決して彼をキライになったわけではない。当時の私は結構仕事を詰め込んでおり、彼とは1か月に2回会えるかどうかって感じ。朝から撮影に出かけ、夜戻ってからは執筆作業。そして早朝に編集部に原稿を納品し、その足で撮影や打ち合わせに出かける。もし撮影がないときは、家にこもってひたすら原稿を書き続ける。まさに仕事中心の生活だった。原稿に行き詰まったときにお茶を飲み、ノッて書けていれば食事もとらない。深夜はメールや電話も来ないので、集中して原稿が書けるというのもあるが、夜中の時間も使わなければ仕事は終わらなかった。

なので、いつも睡魔に襲われたときに仮眠をする程度。ノートパソコンを抱いたまま寝てしまったこともあるし、夢の中でも原稿を打ち続け、起きたときにデスクトップが真っ白で書いたはずの原稿がどこにもなく、締め切りに間に合わないと焦って涙があふれることすらあった。

彼が「結婚を前提に同棲をしよう」と提案してきたのは、完全にそんな私を心配したからだ。「そんなハードワークをしていると思うと、連絡がないと心配になる。一緒の家にいれば元気であることは確認できるでしょ。アキ子は自分の家にいるときと変わらず、この家を自分の家と同じような感じで暮らしていいから!」と彼は言った。

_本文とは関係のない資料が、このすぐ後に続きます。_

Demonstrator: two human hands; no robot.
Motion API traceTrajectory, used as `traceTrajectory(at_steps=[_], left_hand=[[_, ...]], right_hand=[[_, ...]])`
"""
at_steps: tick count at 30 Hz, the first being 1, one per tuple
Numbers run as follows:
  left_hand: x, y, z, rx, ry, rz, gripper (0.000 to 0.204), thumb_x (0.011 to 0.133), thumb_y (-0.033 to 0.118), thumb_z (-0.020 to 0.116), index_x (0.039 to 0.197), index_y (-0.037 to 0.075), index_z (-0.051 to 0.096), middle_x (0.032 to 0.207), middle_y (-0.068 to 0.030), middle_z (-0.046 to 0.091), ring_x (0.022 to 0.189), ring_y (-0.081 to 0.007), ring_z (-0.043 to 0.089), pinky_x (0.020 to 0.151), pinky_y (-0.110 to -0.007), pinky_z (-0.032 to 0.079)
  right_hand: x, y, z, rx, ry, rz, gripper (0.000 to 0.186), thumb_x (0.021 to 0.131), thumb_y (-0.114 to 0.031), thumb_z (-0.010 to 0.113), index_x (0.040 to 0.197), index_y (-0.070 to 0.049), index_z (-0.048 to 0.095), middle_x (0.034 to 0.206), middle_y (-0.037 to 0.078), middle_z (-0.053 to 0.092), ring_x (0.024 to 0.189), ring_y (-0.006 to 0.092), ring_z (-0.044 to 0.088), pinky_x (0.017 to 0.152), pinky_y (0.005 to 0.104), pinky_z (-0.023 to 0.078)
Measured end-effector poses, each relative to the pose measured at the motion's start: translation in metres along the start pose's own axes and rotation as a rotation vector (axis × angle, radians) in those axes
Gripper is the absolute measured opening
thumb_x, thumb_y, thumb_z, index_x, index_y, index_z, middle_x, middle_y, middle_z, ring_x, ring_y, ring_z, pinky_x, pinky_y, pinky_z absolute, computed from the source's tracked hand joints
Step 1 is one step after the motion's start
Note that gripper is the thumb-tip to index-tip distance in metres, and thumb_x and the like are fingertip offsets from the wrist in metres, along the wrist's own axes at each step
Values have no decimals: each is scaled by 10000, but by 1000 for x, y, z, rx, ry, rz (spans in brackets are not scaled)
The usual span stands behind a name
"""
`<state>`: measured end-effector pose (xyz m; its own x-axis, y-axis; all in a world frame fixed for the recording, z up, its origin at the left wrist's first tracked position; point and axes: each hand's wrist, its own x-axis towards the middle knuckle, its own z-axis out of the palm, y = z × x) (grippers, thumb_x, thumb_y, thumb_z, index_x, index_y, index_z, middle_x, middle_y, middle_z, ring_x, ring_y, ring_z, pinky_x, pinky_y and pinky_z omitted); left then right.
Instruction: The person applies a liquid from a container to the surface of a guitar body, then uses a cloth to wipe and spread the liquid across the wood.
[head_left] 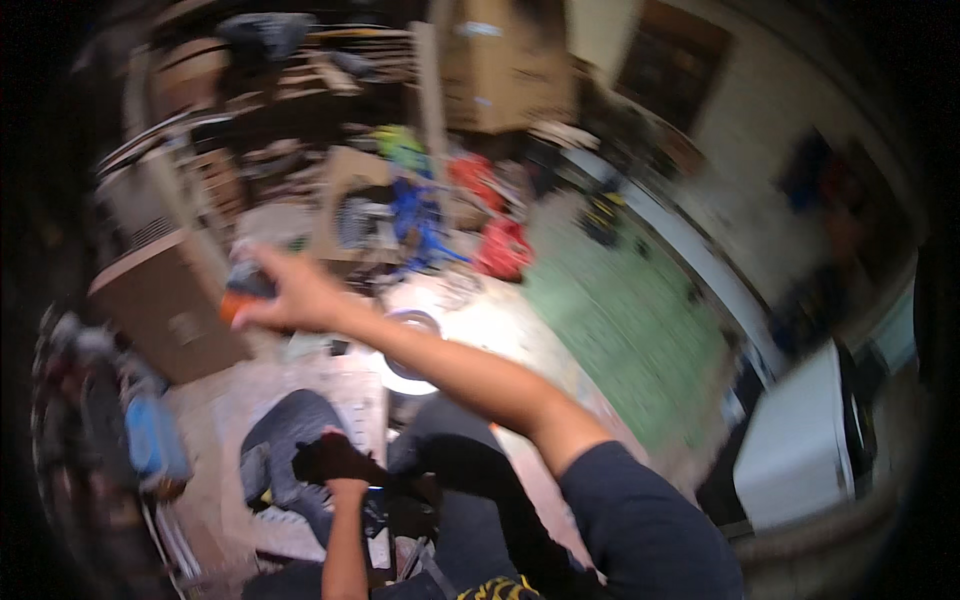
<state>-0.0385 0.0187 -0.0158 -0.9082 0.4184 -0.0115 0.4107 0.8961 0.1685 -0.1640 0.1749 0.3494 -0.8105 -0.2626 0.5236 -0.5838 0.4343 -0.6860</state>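
My right arm stretches across to the far left, lit brightly. The right hand (293, 292) is closed round a small orange and dark object (246, 284); blur hides its exact kind. Nearer to me, my left hand (336, 462) lies in deep shadow against a dark grey rounded piece (283, 432). Its fingers are lost in the dark, so their grip does not show. The grey piece lies over a pale, dark-marked surface in front of my dark-clad legs (470, 450).
A glaring round lamp (415, 350) shines beneath my right forearm. A brown cardboard box (170, 305) stands at the left, above a blue container (155, 440). Red bags (500, 245) and a cluttered shelf are farther off. A white box-shaped thing (795, 440) stands at the right.
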Motion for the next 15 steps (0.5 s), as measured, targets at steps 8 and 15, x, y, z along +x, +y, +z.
traceTrajectory(at_steps=[8, 15], left_hand=[[63, -35, 15, 113, 226, -9, 648, 920, 509, 546, 1370, 43, 579, 1355, -133, 601, 1355, -335, 465, 1209, -594, 214], [124, -74, 11, 200, 106, -201, 655, 924, 524, 563, 1382, 56, 568, 1476, -150, 509, 1471, -333, 336, 1203, -595, 243]], right_hand=[[-184, 120, 102, 119, 39, 506, 804, 717, -292, 876, 1381, -15, 518, 1143, 263, 686, 1051, 399, 678, 931, 432, 528], [-161, 119, 95, 124, 177, 572, 770, 703, -272, 870, 1349, -29, 528, 1169, 292, 659, 1113, 473, 624, 975, 480, 494]])
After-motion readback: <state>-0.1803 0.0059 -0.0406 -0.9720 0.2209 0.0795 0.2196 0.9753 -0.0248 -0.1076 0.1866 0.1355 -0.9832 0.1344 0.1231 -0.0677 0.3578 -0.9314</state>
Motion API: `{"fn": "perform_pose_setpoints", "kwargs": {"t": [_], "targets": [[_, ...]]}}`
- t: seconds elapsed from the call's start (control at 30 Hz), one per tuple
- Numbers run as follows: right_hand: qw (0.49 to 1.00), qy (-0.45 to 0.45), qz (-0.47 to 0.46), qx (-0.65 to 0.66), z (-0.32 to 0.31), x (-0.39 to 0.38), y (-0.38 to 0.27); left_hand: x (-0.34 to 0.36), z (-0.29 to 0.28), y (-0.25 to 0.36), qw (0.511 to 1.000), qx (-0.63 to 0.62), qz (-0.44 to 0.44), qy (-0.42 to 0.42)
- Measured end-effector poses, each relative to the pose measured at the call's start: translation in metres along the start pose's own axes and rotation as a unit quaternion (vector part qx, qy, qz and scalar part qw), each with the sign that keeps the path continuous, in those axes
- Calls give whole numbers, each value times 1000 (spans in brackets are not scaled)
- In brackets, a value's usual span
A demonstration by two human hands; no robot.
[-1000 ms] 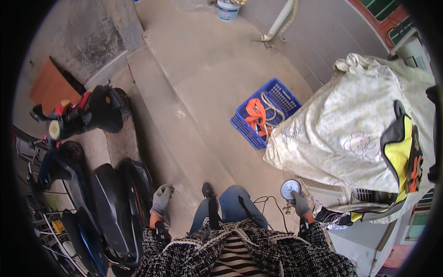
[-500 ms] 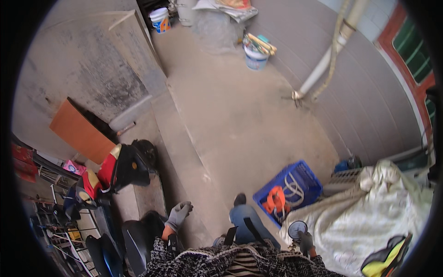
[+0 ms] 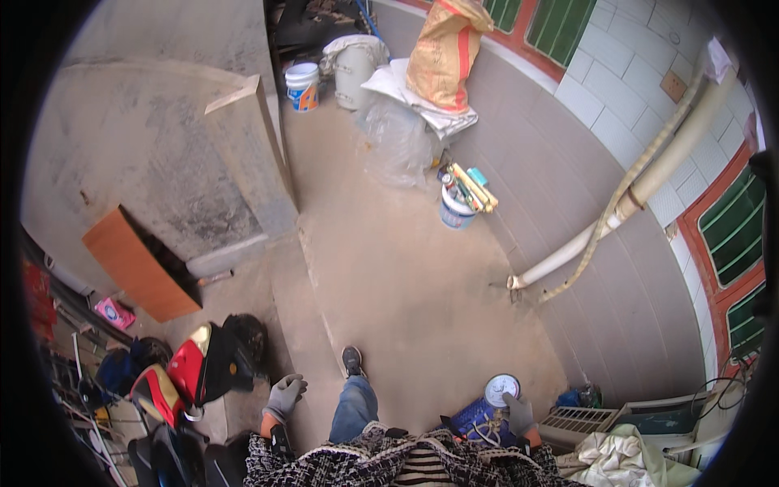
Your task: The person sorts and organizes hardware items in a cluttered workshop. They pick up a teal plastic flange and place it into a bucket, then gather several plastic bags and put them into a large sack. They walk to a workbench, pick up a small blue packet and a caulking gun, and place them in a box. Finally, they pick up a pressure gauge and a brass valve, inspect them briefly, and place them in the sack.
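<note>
My right hand (image 3: 520, 414), in a grey work glove, grips a round pressure gauge (image 3: 500, 390) with a white dial and dark rim. Its lower fittings are hidden behind the glove and sleeve. Beneath the gauge a blue plastic crate (image 3: 468, 418) shows in part, with pale hose or rope coiled inside. My left hand (image 3: 284, 396), gloved in grey too, hangs at my left side, fingers loosely bent and holding nothing. It is nearest to a parked red and black scooter (image 3: 191, 363), without touching it.
Ahead by the wall stands a bucket (image 3: 457, 213) packed with tools and rolls. Behind it are a clear plastic bag (image 3: 396, 140), a tan sack (image 3: 446, 61) and a white bucket (image 3: 302, 85). A pipe (image 3: 568, 260) slants down the right wall. An orange board (image 3: 139, 264) leans at left.
I have stepped forward: the bucket of tools and the pipe appear lower, and the crate has slid toward the lower edge. My right hand still holds the gauge.
</note>
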State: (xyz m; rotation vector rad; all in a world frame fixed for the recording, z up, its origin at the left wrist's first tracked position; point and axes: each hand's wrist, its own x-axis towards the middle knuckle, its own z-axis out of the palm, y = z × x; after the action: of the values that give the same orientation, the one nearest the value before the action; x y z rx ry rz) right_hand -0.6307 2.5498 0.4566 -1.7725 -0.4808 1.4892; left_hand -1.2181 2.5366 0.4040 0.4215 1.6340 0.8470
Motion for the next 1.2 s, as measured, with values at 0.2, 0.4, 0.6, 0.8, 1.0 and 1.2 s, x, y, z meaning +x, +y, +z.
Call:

とはいえ、一緒に住んでいるのだから食事くらいは一緒に摂らねば……と考え、彼が会社から戻ってくるまでに2人分の料理を作り、夕食の時間だけはなんとか確保しようとした。が、彼は同棲に浮かれていたのだろう。もともとベタベタ好きでかまってちゃんだったのもあり、食後も私を仕事に戻してはくれなかった。

PCを開き、話を聞きながら仕事をしようとしたが、お酒を飲みながらずっと話しかけてくるし、抱きついてくるなどちょっかいを出してくるので、まったく文字が打てない。